BRIEF:
Beneath this instruction is a block of data; output from it exactly the lines that run from the one containing "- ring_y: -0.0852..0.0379" through the one containing "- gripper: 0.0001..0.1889", inclusive.

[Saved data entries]
+ + + + + + +

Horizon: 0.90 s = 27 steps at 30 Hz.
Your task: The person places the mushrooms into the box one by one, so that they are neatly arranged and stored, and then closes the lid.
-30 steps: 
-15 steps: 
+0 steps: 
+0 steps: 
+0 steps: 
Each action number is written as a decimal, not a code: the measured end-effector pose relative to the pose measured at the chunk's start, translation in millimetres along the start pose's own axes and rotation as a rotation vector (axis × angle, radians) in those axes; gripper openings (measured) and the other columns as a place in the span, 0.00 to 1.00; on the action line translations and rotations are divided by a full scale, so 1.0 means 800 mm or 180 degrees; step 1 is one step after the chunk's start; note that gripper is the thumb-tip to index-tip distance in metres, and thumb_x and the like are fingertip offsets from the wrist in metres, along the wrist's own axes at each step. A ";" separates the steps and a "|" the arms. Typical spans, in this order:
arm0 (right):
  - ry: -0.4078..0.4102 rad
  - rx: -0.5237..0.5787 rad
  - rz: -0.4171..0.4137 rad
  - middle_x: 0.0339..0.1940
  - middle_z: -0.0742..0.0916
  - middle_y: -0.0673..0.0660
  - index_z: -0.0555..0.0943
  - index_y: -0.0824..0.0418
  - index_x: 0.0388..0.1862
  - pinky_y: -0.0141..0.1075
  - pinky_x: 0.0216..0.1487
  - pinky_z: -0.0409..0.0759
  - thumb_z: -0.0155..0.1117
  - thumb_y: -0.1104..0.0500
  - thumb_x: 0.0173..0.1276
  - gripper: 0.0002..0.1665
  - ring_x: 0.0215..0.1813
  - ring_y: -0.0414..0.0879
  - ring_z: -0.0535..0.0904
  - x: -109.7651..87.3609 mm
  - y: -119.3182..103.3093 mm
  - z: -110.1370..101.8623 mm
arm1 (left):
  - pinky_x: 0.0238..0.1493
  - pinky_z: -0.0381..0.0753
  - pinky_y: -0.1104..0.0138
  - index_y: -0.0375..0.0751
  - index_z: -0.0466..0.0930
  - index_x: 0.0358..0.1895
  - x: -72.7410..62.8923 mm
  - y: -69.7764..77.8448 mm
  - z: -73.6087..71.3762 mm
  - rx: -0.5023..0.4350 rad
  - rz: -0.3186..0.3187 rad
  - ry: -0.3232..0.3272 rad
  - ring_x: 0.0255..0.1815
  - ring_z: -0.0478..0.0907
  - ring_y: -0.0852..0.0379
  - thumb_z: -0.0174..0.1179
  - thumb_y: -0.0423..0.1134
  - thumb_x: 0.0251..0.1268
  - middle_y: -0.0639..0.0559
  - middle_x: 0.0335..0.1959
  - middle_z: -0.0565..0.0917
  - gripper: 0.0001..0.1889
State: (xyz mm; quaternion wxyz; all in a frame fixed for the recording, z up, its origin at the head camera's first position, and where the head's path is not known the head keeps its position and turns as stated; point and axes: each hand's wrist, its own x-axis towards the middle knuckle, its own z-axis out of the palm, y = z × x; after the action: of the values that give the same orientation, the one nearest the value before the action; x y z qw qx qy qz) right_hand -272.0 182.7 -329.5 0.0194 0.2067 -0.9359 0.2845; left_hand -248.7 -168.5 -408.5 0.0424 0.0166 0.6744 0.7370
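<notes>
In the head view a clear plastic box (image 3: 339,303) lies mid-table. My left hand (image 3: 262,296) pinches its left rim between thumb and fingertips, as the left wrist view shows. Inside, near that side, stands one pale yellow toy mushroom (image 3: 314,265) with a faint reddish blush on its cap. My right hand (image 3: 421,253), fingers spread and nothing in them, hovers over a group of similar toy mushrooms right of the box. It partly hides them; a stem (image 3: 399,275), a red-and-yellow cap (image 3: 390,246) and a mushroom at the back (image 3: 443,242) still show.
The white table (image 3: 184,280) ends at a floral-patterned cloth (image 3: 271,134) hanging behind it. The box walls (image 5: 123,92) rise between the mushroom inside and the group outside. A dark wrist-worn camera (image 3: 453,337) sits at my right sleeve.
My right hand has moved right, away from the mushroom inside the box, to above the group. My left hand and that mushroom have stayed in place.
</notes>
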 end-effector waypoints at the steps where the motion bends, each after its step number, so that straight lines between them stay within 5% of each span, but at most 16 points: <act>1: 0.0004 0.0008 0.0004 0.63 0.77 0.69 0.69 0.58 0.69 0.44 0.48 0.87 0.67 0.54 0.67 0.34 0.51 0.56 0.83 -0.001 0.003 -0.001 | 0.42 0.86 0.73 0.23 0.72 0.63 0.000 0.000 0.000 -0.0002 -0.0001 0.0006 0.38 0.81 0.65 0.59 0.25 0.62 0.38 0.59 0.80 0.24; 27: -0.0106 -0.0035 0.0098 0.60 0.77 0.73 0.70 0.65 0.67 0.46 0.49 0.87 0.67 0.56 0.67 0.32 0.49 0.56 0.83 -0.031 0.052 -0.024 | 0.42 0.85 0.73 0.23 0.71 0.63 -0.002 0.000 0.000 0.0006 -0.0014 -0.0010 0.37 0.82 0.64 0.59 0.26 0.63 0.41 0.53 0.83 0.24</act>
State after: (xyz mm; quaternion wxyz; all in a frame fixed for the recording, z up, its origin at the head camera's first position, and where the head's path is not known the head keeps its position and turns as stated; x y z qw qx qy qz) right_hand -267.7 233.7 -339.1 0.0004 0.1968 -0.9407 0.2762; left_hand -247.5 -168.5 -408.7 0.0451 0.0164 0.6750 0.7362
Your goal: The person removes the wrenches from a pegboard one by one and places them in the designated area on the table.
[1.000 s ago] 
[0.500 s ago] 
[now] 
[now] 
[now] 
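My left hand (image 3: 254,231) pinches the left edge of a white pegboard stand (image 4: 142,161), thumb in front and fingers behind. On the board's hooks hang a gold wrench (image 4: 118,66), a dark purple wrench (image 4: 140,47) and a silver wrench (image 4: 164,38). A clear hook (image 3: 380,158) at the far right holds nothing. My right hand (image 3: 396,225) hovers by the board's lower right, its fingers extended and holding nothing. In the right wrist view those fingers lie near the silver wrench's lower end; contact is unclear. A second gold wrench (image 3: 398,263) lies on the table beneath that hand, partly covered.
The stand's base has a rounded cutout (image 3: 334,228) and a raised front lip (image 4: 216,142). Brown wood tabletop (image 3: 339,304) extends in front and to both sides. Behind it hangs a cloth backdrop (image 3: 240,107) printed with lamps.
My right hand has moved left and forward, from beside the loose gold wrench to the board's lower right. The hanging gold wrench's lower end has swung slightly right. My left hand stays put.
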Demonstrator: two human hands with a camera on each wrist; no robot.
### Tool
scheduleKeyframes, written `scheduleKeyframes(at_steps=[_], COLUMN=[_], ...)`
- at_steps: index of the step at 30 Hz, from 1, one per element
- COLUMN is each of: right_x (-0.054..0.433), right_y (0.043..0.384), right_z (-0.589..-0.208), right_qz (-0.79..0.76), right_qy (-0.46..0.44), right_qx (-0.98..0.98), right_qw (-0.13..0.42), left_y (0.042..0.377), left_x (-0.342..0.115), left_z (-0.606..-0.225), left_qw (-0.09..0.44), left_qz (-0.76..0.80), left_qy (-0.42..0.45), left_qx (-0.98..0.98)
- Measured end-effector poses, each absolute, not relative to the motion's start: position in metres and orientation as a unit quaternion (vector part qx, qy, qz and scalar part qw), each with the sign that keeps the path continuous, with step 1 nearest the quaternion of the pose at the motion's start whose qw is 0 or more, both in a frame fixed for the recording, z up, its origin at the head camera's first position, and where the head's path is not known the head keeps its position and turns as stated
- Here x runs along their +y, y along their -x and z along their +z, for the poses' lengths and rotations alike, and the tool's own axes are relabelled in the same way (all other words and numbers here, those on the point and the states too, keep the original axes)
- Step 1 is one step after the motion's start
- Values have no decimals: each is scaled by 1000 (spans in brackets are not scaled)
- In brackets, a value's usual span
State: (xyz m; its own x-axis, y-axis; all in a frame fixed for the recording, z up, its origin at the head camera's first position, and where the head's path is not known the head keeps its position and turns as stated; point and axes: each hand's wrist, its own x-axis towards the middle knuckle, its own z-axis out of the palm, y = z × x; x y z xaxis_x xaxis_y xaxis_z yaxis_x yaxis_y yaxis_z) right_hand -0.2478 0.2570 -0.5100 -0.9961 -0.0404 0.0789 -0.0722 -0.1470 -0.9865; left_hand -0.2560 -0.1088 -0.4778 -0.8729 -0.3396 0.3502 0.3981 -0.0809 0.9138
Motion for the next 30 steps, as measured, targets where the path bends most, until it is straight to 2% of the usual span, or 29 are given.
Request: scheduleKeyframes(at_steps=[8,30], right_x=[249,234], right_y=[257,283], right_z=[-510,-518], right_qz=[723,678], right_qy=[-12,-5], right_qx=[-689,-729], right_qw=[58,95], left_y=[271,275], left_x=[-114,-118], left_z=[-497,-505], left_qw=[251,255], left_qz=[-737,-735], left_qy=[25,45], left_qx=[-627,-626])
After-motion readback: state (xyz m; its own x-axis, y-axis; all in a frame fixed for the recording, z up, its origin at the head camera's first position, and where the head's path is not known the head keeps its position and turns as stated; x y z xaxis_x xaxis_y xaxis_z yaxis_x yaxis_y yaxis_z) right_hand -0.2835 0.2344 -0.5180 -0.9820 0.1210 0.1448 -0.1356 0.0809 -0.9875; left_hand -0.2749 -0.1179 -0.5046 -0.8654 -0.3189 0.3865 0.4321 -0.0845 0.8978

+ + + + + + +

YOUR SOLUTION:
  - ring_y: -0.0852..0.0379
  - thumb_z: -0.0174..0.1179
  - thumb_y: -0.0423..0.1134
  - thumb_x: 0.0251..0.1268
  - middle_y: -0.0639..0.0559
  - middle_x: 0.0335..0.1959
  - middle_z: -0.0565..0.0917
  - gripper: 0.0001..0.1889

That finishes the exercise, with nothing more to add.